The function resend_bytes is called from the roaming_resume function in roaming_client.c:

  recv_bytes = packet_get_int64() ^ oldkey2;
    debug("Peer received %llu bytes", (unsigned long long)recv_bytes);
    resend_bytes(packet_get_connection_out(), &recv_bytes);

What it does is it will let the peer tell us how much data it received yet (oldkey2 is also read from the peer and is uint64!). It passes this to resend_bytes(...).

As we can see above resend bytes will treat this as an unsigned value "*offset" and use it to calculate "needed = write_bytes - *offset" with write_bytes being the bytes already written to the peer.

If the peer gives a value for *offset that is larger than write_bytes we have an integer underflow which will result in a value larger than write_bytes as a result!

You are probably just now thinking about: What if the peer lies to us and gives us an offset that is too great, can we "heartbleed" the buffer? Luckily there is a check:

  if (needed > available)
        fatal("Needed to resend more data than in the cache");

What is available? Available is either "available = out_last - out_start" or available is "out_buf_size". So let's assume it is out_buf_size. The problem: out_buf_size is also external input! It is controlled by the peer and between 0 and MAX_ROAMBUF (210241024). We can fabricate a value greater than write_bytes but still less than the maximum buffer size of MAX_ROAMBUF. And we will happily send too much data to the peer:

if (out_last < needed) {
        int chunkend = needed - out_last;
        atomicio(vwrite, fd, out_buf + out_buf_size - chunkend,
            chunkend);
        atomicio(vwrite, fd, out_buf, out_last);
    } else {
        atomicio(vwrite, fd, out_buf + (out_last - needed), needed);
    }

Depending on what was allocated before in the SSH process all kinds of data would be leaked, from secret keys to pointer values.
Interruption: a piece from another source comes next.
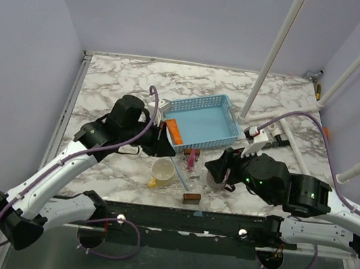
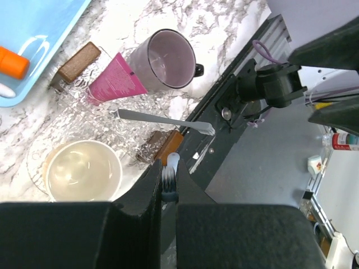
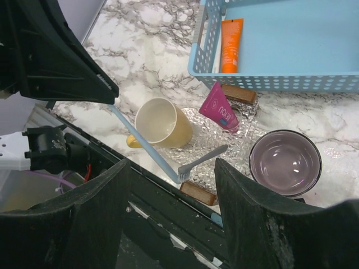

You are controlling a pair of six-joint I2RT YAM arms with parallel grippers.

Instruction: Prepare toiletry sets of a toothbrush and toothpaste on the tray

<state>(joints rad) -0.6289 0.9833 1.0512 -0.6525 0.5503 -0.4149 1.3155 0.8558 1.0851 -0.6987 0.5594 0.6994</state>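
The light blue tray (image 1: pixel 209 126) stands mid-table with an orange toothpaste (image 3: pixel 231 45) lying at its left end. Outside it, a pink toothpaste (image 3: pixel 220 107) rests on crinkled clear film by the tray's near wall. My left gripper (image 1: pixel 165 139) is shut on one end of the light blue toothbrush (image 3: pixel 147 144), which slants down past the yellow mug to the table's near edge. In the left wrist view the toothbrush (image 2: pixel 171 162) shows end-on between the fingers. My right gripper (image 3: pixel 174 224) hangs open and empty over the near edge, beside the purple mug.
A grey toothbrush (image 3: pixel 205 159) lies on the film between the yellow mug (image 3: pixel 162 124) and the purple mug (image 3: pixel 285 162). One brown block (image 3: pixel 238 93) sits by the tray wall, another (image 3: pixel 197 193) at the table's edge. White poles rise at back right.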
This code is reached when the functions roaming_write or roaming_read fail before all data is written.

If I did not miss anything (feel free to point it out!) I think the uninitialized buffer contents of out_buf might be leaked similar to the heartbleed bug!

Interestingly while the integer overflow I spotted in roaming_reply is real, it is not the culprit because it is mitigated. The integer underflow found in resend_bytes seems to be the real deal in conjunction with the externally controllable output buffer size.